■ What needs to be done
Would you please return the lines of the material that contain the word "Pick"?

■ Extracted material
- - -

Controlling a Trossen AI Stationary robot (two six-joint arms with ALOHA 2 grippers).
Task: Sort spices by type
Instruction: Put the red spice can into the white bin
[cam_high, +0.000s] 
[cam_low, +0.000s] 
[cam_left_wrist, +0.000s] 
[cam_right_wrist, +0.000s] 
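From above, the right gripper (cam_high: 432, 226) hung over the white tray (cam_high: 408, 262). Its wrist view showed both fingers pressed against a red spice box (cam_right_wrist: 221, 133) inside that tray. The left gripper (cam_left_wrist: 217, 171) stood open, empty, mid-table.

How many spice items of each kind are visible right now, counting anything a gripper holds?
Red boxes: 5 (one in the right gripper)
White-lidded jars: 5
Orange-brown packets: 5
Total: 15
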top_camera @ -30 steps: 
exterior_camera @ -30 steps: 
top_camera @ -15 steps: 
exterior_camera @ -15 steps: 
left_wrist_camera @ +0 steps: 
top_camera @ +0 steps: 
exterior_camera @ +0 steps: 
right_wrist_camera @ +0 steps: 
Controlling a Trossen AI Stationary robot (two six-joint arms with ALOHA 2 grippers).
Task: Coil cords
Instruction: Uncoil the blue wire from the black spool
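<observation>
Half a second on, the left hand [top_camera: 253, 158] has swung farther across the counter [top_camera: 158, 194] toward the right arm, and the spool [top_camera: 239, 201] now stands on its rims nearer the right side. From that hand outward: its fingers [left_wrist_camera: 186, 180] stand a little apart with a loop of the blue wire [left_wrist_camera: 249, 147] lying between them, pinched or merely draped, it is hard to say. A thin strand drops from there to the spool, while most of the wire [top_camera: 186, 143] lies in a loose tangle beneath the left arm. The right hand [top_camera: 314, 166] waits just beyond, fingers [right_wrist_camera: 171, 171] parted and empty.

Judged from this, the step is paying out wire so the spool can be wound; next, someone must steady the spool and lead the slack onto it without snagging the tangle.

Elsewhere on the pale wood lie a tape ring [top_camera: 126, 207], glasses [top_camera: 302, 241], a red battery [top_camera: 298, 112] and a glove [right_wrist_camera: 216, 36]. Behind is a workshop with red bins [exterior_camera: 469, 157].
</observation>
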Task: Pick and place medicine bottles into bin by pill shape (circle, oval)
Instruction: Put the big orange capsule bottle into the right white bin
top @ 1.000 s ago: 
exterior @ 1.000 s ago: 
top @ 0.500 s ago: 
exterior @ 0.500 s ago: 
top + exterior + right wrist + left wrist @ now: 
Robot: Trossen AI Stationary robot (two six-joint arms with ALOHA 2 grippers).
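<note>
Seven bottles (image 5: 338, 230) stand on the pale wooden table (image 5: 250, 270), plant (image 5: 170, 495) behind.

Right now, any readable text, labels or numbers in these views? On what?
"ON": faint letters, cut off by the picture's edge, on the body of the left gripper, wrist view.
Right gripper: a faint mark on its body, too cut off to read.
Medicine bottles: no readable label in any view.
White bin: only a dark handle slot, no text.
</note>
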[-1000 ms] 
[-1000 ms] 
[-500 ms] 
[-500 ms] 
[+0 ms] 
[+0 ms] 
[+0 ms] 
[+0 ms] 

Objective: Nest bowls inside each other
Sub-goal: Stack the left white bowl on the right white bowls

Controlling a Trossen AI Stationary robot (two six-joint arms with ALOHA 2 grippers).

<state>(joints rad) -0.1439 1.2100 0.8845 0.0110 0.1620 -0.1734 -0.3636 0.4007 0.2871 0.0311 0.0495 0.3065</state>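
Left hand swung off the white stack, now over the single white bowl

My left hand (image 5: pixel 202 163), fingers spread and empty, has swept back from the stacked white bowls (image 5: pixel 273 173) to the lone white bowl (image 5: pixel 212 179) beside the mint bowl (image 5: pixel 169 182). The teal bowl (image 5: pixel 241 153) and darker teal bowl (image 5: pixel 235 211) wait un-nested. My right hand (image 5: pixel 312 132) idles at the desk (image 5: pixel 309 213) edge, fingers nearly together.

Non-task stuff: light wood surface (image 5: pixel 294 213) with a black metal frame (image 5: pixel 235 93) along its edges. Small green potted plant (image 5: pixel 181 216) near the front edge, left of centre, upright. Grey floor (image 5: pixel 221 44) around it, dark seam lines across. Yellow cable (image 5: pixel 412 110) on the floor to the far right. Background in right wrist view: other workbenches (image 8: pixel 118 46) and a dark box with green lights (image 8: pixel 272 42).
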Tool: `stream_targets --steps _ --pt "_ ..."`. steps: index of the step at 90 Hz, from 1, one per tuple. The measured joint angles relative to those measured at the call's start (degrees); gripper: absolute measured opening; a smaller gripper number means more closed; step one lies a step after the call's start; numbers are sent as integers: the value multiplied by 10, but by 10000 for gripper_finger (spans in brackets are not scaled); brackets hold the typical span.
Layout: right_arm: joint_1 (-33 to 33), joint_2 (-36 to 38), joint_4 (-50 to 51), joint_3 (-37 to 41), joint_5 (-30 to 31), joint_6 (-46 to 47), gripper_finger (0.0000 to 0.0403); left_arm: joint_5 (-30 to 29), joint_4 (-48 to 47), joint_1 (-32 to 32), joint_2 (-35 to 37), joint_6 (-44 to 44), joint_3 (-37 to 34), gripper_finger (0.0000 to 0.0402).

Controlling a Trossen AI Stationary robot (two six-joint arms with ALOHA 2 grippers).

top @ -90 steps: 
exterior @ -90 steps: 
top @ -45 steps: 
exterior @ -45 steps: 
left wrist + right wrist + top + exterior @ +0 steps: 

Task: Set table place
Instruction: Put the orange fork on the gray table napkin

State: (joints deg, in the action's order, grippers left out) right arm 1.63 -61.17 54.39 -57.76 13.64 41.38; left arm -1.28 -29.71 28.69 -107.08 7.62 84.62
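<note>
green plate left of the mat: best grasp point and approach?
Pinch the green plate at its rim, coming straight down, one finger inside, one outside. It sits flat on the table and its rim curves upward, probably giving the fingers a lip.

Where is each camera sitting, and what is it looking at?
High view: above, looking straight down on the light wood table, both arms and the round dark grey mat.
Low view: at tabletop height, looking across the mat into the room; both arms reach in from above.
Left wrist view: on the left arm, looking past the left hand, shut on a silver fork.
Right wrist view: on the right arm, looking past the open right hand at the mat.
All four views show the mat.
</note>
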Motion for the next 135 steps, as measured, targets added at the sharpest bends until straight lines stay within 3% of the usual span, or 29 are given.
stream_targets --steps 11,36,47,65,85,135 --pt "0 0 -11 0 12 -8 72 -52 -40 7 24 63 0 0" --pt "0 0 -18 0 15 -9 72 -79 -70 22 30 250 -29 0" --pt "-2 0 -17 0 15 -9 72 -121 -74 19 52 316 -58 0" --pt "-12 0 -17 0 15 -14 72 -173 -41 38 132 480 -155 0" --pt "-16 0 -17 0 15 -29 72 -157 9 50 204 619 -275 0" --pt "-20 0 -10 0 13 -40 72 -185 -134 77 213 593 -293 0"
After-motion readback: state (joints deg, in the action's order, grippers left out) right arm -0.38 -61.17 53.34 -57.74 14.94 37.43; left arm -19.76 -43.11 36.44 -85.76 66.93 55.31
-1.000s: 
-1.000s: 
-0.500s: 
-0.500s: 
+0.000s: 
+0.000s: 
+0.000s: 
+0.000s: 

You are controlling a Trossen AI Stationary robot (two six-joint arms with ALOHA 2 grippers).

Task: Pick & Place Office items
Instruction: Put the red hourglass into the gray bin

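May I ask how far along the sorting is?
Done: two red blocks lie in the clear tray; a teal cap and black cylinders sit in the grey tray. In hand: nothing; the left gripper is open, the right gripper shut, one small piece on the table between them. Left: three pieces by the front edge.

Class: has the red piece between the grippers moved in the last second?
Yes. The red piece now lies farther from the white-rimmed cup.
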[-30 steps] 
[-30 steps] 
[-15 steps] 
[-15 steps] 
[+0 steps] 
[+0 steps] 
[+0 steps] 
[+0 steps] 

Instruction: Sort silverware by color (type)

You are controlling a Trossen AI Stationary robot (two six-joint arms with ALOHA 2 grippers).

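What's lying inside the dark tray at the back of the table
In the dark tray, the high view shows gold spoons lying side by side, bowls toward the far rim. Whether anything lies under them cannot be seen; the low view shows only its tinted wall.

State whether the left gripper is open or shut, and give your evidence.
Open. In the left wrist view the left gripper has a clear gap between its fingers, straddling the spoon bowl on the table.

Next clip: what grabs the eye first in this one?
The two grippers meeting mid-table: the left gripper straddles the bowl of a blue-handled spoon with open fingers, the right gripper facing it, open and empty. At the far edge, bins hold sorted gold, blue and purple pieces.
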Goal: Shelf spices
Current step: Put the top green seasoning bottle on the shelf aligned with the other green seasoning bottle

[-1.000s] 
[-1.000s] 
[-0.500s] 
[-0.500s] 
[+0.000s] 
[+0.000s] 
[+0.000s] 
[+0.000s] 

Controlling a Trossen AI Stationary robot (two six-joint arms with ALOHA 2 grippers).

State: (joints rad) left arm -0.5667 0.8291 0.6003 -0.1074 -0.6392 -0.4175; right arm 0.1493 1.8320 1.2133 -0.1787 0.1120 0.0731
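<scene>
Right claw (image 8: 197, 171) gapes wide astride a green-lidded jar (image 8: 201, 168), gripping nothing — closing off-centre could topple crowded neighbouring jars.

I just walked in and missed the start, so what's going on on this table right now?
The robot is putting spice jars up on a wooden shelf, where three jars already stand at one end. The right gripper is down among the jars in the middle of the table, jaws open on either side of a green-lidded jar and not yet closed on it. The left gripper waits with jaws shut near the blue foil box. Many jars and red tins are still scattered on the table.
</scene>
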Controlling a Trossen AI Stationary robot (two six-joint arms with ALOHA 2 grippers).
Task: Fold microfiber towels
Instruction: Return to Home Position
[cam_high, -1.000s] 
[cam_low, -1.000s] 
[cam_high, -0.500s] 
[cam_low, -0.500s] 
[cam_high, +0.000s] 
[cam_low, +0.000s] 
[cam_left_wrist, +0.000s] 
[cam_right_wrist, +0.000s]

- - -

■ Exercise output
Task: Pick and place medicine bottles into bin by pill shape (circle, oval)
Task: Pick & Place Office items

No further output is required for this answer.